Pierre Lefranc était de cette trempe de Français pour lesquels rien n’est plus naturel que de défendre la France. Dès juin 40, encore lycéen, il distribuait dans les boîtes aux lettres de Brive des appels à la résistance. Ce gaulliste d’avant le gaullisme fut l’un des organisateurs de la manifestation du 11 novembre 40 réunissant plusieurs milliers de jeunes à la barbe de l’occupant, avant de rejoindre Londres; en 2008, ce gaulliste d’après le gaullisme manifestait encore, à 86 ans, devant le Congrès qui autorisait à Versailles la ratification du funeste traité de Lisbonne.

Chef de Cabinet du Général de Gaulle, fondateur avec André Malraux de l’Institut Charles de Gaulle qu’il présida plus de vingt ans, où je le servis pour préparer les commémorations du centenaire du Général, ce combattant toujours solide et tranquille ne comprit jamais comment tant de gaullistes professionnels pouvaient s’accommoder de la dissolution de la France dans la supranationalité euro-atlantique, prospérer au milieu de la déliquescence d’un l’Etat livré aux partis et oligarchies de tous poils, et se prosterner devant la statue du Chef de la France Libre pour cacher leurs trahisons de tous les jours -comme si reconnaître la grandeur autorisait toutes les petitesses.
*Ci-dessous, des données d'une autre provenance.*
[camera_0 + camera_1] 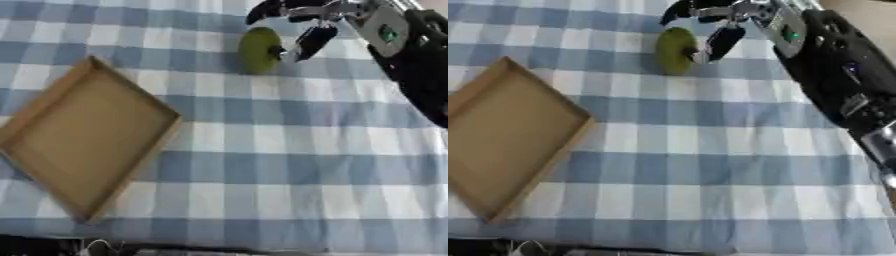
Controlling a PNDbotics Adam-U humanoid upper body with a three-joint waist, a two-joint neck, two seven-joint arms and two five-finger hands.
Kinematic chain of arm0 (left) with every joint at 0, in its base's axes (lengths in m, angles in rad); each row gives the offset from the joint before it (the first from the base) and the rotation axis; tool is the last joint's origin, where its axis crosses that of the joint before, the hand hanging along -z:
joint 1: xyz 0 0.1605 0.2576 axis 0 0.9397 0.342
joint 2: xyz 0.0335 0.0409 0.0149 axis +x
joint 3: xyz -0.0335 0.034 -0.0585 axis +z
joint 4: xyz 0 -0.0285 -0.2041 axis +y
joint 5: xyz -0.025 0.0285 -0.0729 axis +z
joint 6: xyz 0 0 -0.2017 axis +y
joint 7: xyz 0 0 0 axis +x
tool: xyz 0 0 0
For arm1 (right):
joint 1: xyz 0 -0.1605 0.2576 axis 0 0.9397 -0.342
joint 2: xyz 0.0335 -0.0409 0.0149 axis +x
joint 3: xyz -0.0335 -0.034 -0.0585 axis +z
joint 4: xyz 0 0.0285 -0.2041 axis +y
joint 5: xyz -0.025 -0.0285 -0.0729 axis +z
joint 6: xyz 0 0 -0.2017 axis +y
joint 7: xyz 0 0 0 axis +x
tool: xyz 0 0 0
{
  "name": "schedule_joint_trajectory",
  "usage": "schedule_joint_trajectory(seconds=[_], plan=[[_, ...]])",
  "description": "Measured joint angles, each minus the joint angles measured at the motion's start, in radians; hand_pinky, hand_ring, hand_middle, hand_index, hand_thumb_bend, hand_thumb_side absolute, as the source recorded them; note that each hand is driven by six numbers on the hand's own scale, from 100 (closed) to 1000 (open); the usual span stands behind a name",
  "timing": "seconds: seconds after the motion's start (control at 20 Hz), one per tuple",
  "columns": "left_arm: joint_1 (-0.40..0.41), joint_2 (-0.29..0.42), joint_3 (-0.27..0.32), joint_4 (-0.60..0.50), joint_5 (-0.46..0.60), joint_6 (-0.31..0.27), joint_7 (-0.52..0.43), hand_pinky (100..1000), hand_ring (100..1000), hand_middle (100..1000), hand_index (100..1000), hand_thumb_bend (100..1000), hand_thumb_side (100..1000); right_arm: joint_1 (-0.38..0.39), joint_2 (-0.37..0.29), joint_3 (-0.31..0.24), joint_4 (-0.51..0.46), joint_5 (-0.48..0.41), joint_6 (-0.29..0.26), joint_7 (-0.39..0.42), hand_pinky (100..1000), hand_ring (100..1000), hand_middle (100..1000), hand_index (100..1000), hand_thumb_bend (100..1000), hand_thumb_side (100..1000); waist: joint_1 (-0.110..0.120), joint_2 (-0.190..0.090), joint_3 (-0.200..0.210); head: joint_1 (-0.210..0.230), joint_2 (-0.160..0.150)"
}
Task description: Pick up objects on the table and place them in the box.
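Two items of interest lie on the blue-and-white checked tablecloth (289,150) in the left eye view. First, a round yellow-green fruit-like object (259,50) sits near the far edge, right of centre, resting on the cloth. Second, a shallow brown cardboard box (87,137) with low walls lies at the left, turned at an angle so one corner points toward the far side; nothing is seen inside it. The fruit-like object and the box are well apart. The robot's right hand (306,22), black with silver parts, enters from the upper right corner. Its fingers are spread and curve down around the far and right sides of the green object; one dark finger (313,42) hangs just beside the object's right flank, at or very near contact. Whether the object is actually clamped cannot be told. The black forearm runs down the right edge.

Right eye view: same arrangement, shifted leftward. The green object (675,50) stands on the cloth, the right hand (724,17) arched over and beside it with fingers apart. The box (500,135) is cut by the left edge. The left hand shows in neither view.
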Motion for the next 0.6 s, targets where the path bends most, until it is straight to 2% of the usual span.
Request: schedule_joint_trajectory(seconds=[0.4,0.55,0.6], plan=[[-0.009,-0.007,-0.001,0.000,0.004,-0.002,-0.004,611,647,641,790,213,453,-0.004,0.027,-0.020,0.060,0.070,-0.006,-0.006,1000,1000,932,1000,100,595,-0.003,0.007,0.006,-0.003,-0.004],[-0.011,-0.007,-0.004,0.000,0.006,-0.002,-0.004,611,648,639,789,213,453,-0.010,0.034,-0.025,0.073,0.074,-0.006,-0.006,1000,1000,851,1000,100,526,-0.003,0.007,0.006,-0.004,-0.004],[-0.012,-0.007,-0.005,0.000,0.007,-0.002,-0.004,611,648,639,789,213,453,-0.010,0.037,-0.026,0.076,0.074,-0.008,-0.008,1000,1000,781,958,100,456,-0.003,0.007,0.006,-0.004,-0.004]])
Avec lui s’éteint le plus intransigeant des gaullistes : ni de droite ni de gauche, Pierre Lefranc était simplement fidèle aux principes permanents de la politique de la France, selon une tradition multiséculaire qui a pris au XXè siècle le visage du Général de Gaulle et à laquelle aujourd’hui, plus que jamais après cette bouleversante disparition, il nous incombe de donner de nouvelles métamorphoses.